Столь же комично происшествие в одном венгерском городке, в котором кузнеца обвиняли в убийстве, но бургомистр приговорил к повешению портного, потому что в городке было два портных и всего один кузнец, терять которого не хотелось (а преступление следовало покарать). Такое смещение, такой перенос вины с личности виновника на другую противоречит, разумеется, всем законам сознательной логики, но отнюдь не противоречит способам мышления бессознательного. Я без колебаний назову последнюю историю комической, однако историю с котлом все-таки отнес к случаям остроумия.
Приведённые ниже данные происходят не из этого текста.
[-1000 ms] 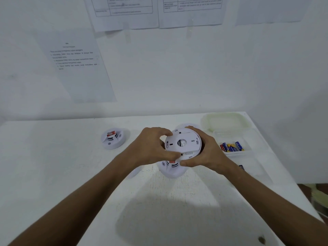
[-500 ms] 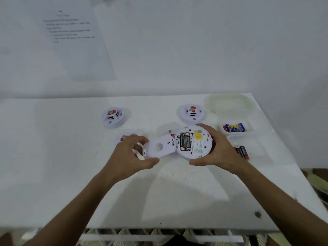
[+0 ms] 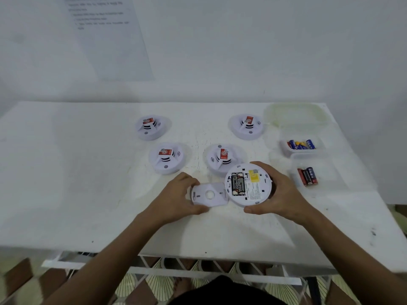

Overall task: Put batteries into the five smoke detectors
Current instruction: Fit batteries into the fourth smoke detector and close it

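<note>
My right hand point(image 3: 278, 194) grips a white round smoke detector point(image 3: 248, 186) turned back side up, with two black batteries seated in its open compartment and a yellow label beside them. My left hand point(image 3: 176, 197) holds the detached white mounting plate point(image 3: 209, 194) just left of it, above the table point(image 3: 88, 194). Several other detectors sit face up with red tags: one at the back left point(image 3: 150, 127), one at the back right point(image 3: 247, 126), one at the middle left point(image 3: 166, 158), one in the middle point(image 3: 222, 159), right behind the held one.
A clear tub point(image 3: 300, 146) at the right holds blue and yellow batteries. A second clear tub point(image 3: 308, 176) nearer me holds red and black batteries. A translucent lid point(image 3: 295, 115) lies at the back right corner. Paper sheets hang on the wall.
Both hands turned the detector and took the mounting plate off its back. The left hand now holds the plate apart. The camera has tilted down, showing more of the table.
</note>
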### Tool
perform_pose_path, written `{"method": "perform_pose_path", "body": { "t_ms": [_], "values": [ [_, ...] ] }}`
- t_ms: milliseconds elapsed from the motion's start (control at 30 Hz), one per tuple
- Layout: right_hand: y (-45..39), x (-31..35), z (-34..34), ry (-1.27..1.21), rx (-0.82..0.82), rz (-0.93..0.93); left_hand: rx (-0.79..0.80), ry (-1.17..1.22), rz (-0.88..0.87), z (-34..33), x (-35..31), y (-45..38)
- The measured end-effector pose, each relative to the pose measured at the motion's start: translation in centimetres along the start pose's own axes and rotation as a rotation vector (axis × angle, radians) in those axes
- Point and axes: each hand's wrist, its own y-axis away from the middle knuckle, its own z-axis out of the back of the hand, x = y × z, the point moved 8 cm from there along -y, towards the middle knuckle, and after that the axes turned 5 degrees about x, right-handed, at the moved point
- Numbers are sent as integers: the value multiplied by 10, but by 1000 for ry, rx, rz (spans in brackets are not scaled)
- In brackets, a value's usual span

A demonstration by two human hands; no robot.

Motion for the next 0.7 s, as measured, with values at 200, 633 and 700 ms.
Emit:
{"method": "perform_pose_path", "body": {
  "t_ms": [200,633,700],
  "values": [
    [2,-1,-6,-12,16,2,38,-33,-3,-1,-4,0],
    [-12,24,34,-47,-7,115,-65,100,-227,50,-118,-32],
    [-12,27,45,-43,-19,136,-49,75,-242,49,-134,-40]
  ]
}}
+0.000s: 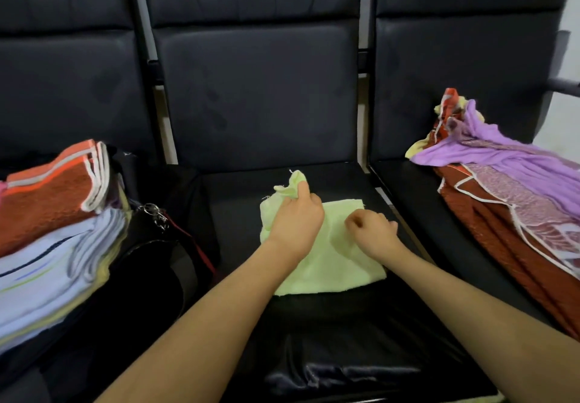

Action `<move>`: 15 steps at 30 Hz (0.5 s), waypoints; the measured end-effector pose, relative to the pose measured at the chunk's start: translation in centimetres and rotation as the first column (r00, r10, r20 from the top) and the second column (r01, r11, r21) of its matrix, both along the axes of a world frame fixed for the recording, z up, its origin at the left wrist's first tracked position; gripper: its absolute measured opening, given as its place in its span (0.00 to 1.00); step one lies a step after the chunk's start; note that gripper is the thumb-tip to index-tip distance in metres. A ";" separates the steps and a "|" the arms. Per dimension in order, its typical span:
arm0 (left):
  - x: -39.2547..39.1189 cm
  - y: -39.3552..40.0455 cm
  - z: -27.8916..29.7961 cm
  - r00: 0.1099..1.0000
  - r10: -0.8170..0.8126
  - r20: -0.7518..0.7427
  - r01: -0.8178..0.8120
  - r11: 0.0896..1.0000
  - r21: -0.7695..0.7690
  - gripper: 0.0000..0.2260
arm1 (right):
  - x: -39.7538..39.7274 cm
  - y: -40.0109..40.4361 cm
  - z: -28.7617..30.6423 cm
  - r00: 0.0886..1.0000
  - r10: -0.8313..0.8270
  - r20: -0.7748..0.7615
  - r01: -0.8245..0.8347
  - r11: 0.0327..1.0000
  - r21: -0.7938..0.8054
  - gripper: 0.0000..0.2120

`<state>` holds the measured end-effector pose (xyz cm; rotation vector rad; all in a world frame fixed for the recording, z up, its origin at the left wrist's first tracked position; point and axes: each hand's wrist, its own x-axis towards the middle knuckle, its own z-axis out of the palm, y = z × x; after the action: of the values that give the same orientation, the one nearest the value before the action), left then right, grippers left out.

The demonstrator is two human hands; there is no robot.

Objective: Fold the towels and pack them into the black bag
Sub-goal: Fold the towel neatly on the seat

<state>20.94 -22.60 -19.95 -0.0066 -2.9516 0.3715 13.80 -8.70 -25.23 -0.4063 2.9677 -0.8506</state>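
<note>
L hand (295, 220) pinches green towel (329, 264) corner; R hand (372, 233) clenched on it, grip unclear.

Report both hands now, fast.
Left hand: pinching a raised corner of the light green towel.
Right hand: fingers curled on the towel; whether it grips cloth cannot be told.

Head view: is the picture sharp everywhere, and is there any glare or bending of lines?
Head view: the green towel and both hands are fairly sharp; the folded stack at the left edge is smeared; the chair backs bow outward from the wide lens; soft sheen on the seat front, no hard glare.
</note>
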 end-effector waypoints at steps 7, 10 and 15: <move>-1.3 3.8 -2.7 0.924 -0.303 0.233 -0.005 0.600 0.800 0.26 | 1.0 2.9 0.5 0.998 -0.056 0.014 0.057 0.987 -0.149 0.14; -1.6 2.6 -3.7 0.955 -0.220 0.200 -0.090 0.428 0.899 0.24 | 1.5 2.5 0.3 0.998 -0.055 -0.006 0.053 0.987 -0.149 0.14; -1.4 0.1 -4.8 0.984 0.111 0.137 -0.176 0.595 0.784 0.19 | 1.5 1.1 -0.1 0.994 -0.103 -0.028 0.101 0.992 -0.074 0.20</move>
<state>19.58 -22.49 -24.78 0.3394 -2.9017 -0.9876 15.31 -7.58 -25.34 -0.2753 3.0168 -0.9731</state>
Что ж, теперь я согласен с тем, что и ее правильнее считать комической, но мне ясно, почему мое столь уверенное прежде чувство привело к сомнению по поводу того, является эта история комической или остроумной. Перед нами тот именно случай, когда невозможно, руководствуясь одним только чувством, решить, когда конкретно возникает комизм вследствие выявления способа мышления, свойственного бессознательному. Такая история может одновременно быть комической и остроумной, но выглядит при этом шуткой, даже сохраняя суть комизма, поскольку использование мыслительных ошибок бессознательного напоминает об остроумии (как и прочие приемы обнаружения скрытого комизма).
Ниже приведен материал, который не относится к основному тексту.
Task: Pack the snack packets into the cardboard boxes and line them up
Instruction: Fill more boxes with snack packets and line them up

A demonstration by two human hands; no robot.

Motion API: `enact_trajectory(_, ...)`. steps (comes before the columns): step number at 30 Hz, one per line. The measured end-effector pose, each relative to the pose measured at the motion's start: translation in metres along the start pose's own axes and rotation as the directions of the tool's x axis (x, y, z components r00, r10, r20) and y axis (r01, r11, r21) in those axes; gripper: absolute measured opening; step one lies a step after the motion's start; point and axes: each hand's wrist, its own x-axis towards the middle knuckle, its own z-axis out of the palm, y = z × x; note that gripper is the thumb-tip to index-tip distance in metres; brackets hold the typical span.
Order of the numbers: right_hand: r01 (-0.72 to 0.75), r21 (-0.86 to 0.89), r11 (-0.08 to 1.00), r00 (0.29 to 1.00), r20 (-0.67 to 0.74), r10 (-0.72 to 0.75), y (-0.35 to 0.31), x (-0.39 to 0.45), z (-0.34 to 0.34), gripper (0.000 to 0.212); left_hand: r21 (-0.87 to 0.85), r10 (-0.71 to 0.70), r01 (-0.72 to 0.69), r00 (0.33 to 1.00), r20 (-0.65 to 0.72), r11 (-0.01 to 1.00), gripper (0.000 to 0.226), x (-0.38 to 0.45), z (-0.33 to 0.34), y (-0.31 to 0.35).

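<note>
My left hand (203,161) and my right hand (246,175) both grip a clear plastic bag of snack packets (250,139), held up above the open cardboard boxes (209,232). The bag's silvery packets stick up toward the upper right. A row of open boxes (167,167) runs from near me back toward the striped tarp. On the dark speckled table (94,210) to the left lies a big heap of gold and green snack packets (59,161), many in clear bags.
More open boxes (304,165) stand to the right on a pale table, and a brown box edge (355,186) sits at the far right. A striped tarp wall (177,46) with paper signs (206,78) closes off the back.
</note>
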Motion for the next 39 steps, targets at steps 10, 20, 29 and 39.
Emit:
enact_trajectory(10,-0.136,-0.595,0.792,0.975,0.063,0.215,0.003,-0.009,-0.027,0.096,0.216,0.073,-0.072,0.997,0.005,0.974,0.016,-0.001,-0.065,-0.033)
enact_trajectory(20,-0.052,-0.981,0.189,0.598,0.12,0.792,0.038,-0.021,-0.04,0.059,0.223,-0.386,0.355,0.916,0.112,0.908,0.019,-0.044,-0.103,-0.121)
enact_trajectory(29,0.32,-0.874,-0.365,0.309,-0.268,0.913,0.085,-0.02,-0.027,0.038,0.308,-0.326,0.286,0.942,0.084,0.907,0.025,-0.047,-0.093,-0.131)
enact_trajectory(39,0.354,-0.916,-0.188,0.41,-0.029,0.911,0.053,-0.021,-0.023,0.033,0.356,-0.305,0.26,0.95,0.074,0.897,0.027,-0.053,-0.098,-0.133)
Я придаю особое значение точному выяснению этого спорного пункта моих рассуждений, то есть отношениям остроумия и комического, а потому хочу дополнить сказанное выше рядом негативных суждений. Прежде всего обращает на себя внимание тот факт, что обсуждавшийся случай совпадения остроумия с комизмом не тождественен предыдущему. Различие, безусловно, очень тонкое, но о нем можно говорить с уверенностью. В предыдущем случае комизм обусловливался раскрытием психического автоматизма. Этот автоматизм присущ далеко не одному только бессознательному, он не играет сколько-нибудь заметной роли среди технических приемов остроумия. Разоблачение связывается с остроумием случайно, когда его применяют иные технические приемы остроумия – скажем, отображение с помощью противоположности. Но при работе бессознательного мышления совпадение остроумия и комизма неизбежно, так как тот же самый прием, который автору шутки служит техникой высвобождения удовольствия, непременно доставляет третьему лицу комическое удовольствие.
Легко поддаться искушению, попытаться обобщить последний случай и ринуться на поиски связей между остроумием и комизмом в том, что воздействие шуток на третье лицо осуществляется в согласии с действием механизма комического удовольствия. Но это вовсе не так. Совпадение с комическим налицо далеко не во всех, даже не в большинстве шуток. Наоборот, чаще возможно строго отделить остроумие от комизма. Если шутке удается избавиться от видимости бессмыслицы (это верно для большинства острот, построенных на двусмысленности и намеке), то у слушателя не отыщется и следа воздействия, сходного с комическим. Удостовериться в этом можно на примерах, приведенных выше, и на некоторых новых.
Поздравительная телеграмма к 70-летию со дня рождения некоего азартного игрока: «Trente et qua-rante»[156] (разделение с аллюзией)».
Описание производства табака у Хевеши: «Ярко-желтые листья… окунали в раствор и растворяли в нем» (многократное употребление одного и того же материала).
Мадам де Ментенон[157] в обществе называли мадам де Ментенан (Maintenant, изменение имени).
Профессор Кэстнер сказал одному князю, что встал перед телескопом во время лицезрения звезд: «Мой принц, вы, конечно, светлейший (dur-chlauchtig), но не прозрачный (durchsichtig)».
Графа Андраши прозвали «министром прекрасной внешности»[158].
Можно еще отметить, что все остроты с «бессмысленным фасадом» кажутся комическими и должны, следовательно, оказывать соответствующее воздействие. Однако я напоминаю о том, что подобные остроты зачастую действуют на слушателя иначе, вызывают смущение и склонность к их неприятию. Значит, надо установить, является ли бессмысленность в шутке комической – или всего-навсего сугубой, неприкрашенной бессмыслицей. Этого мы еще не выяснили, а потому заключаем, что шутки по их природе надлежит отличать от комизма, что они порой совпадают с комическим – в некоторых частных случаях и по своему стремлению извлекать удовольствие из умственных источников.
В изучении отношений остроумия к комизму перед нами всплывает то отличие, которое нужно признать важнейшим и которое указывает одновременно на основную психологическую черту комизма. Источник удовольствия от шуток мы по необходимости перенесли в бессознательное, но нет ни малейшего повода к тому, чтобы поступать так же с источником комического удовольствия. Наоборот, все наши исследования дают понять, что источником комического удовольствия является сравнение двух затрат, и обе мы должны отнести к предсознательному. Остроумие и комизм различаются в первую очередь психической локализацией; шутка, можно сказать, есть вклад в комическое из области бессознательного.